Turns out I’m pretty good at screwing myself over too, because as she sat there right in this very seat next to me, waiting for me to say something that could erase all the pain I’ve put her through, whatever the hell that might be, I stayed silent and watched the hope in her eyes turn to hatred.
There’s no worse sensation in this world than feeling worthless and that’s exactly what I am now.
I’m both a helpless, inferior speck of nothing and a colossal waste of space.
Overwhelmed with emotion, I let the tears fall, my shoulders shaking as I sit hunched over the steering wheel.
This impenetrable shield I’ve built around myself has to go. I know that now. I know that if it stays, I’ll be surrendering myself to a life of solitude.
And I don’t want to be helpless.
I don’t want to be a waste of space.
I want to fix everything. To cut out all the bad parts and paste the good ones back together again, constructing a perfect map of a happy life.
I know there’s no easy solution to this mess, but I’ve been given a second chance and I have to take it. I owe it to Kristen to be better.
I owe it to myself.
And I owe it to Steve and Maggie.
I need Kristen in my life, because after knowing what it feels like to be loved by her, I know that life isn’t worth living without her in it. Our relationship is going to take more than apologies to mend. Right now, I know she needs space so that’s exactly what I’m going to give her.
In the meantime, I need a distraction. Something to keep me busy when all I want to do is go to her.
An idea begins to take shape in my mind. There may be no quick fix for me and Kristen, but there is a way that I can repay Maggie and Steve for their generosity. Or begin to at least.
I step on the accelerator and swing the car around. I need to make an extra stop at Bill’s Hardware.
Chapter 24
KRISTEN
Ienter the helpline office, forcing a smile at Jules before finding my desk. I seem to be doing that a lot lately. Forcing smiles. Faking pleasantries. Not that things were great before Henley showed back up in town, but I was starting to get used to existing without him. As unbearable as that notion felt to me, I was moving on.
I power on the computer and gaze out at the dark ocean below as I wait for it to load. I’ve been seated for close to ten minutes when the phone finally rings. I stare at it a moment, giving myself a chance to get out of my own head, to enter a mindset that will better equip me to help people that are potentially going through worse things than I could ever imagine.
That’s the one thing I’m constantly reminding myself of these days. That whatever life has thrown at me, there are others that have been dealt a lesser hand.
“Cliff Haven helpline. You’re speaking with Kristen.” I wait, listening intently for a reply to come through from the other end.
“Finally,” comes a sarcastic response. “I was beginning to think the place had shut down.”
“Em.” I smile at her cynicism. “I’m really glad you called.”
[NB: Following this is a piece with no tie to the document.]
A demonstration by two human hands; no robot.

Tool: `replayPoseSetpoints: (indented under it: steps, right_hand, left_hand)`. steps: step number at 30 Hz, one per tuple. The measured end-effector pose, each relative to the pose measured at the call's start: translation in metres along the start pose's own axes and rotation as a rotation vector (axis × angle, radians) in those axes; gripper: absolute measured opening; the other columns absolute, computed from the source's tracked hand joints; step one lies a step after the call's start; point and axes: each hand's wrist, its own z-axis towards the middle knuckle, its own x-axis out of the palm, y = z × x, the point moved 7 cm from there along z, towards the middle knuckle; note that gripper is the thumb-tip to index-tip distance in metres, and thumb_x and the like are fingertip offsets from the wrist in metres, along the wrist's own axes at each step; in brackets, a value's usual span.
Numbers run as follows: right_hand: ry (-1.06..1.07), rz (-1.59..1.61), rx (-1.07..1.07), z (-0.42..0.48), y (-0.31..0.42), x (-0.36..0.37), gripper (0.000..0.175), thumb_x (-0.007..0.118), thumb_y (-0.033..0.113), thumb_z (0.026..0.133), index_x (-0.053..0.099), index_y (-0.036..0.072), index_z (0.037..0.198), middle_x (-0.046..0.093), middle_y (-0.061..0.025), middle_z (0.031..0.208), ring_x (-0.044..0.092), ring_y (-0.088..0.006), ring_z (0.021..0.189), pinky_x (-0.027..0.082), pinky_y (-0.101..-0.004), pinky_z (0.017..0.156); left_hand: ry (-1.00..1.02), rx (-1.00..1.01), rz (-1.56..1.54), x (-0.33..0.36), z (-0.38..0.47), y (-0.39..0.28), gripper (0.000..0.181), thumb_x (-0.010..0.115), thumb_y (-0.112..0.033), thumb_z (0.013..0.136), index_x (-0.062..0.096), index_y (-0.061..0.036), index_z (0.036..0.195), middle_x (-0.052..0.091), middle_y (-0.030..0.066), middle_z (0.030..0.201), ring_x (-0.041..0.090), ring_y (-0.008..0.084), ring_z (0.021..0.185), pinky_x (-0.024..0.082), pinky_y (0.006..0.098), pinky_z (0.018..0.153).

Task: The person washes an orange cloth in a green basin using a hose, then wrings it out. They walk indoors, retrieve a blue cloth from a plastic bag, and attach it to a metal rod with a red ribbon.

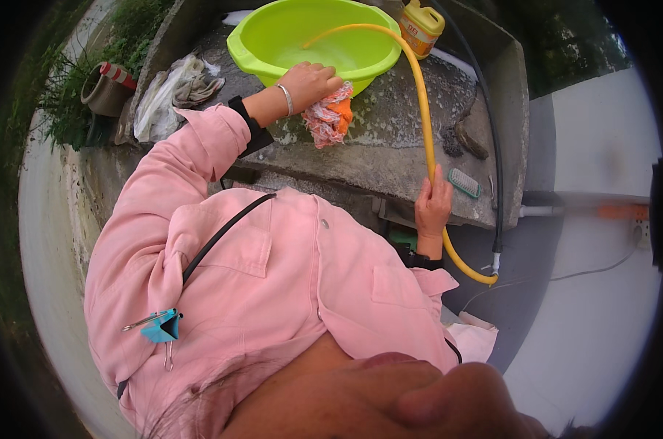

It’s been weeks since I’ve had her on the phone. I’m still disturbed by our previous chat, been haunted by all the things she didn’t say.
“It’s that boring at the helpline, huh?”
I’m so relieved to be speaking to her I can only laugh at her attempt at dry humour.
“No, I’ve been concerned about you,” I say, honestly. “I feel like our last conversation took a dark turn.”
“Welcome to my life,” she mutters.
“We talked a lot about me last time. About my parents,” I say gently. “I thought that maybe this time you could tell me about yours.”
I hear her scoff. “My parents aren’t worth talking about.”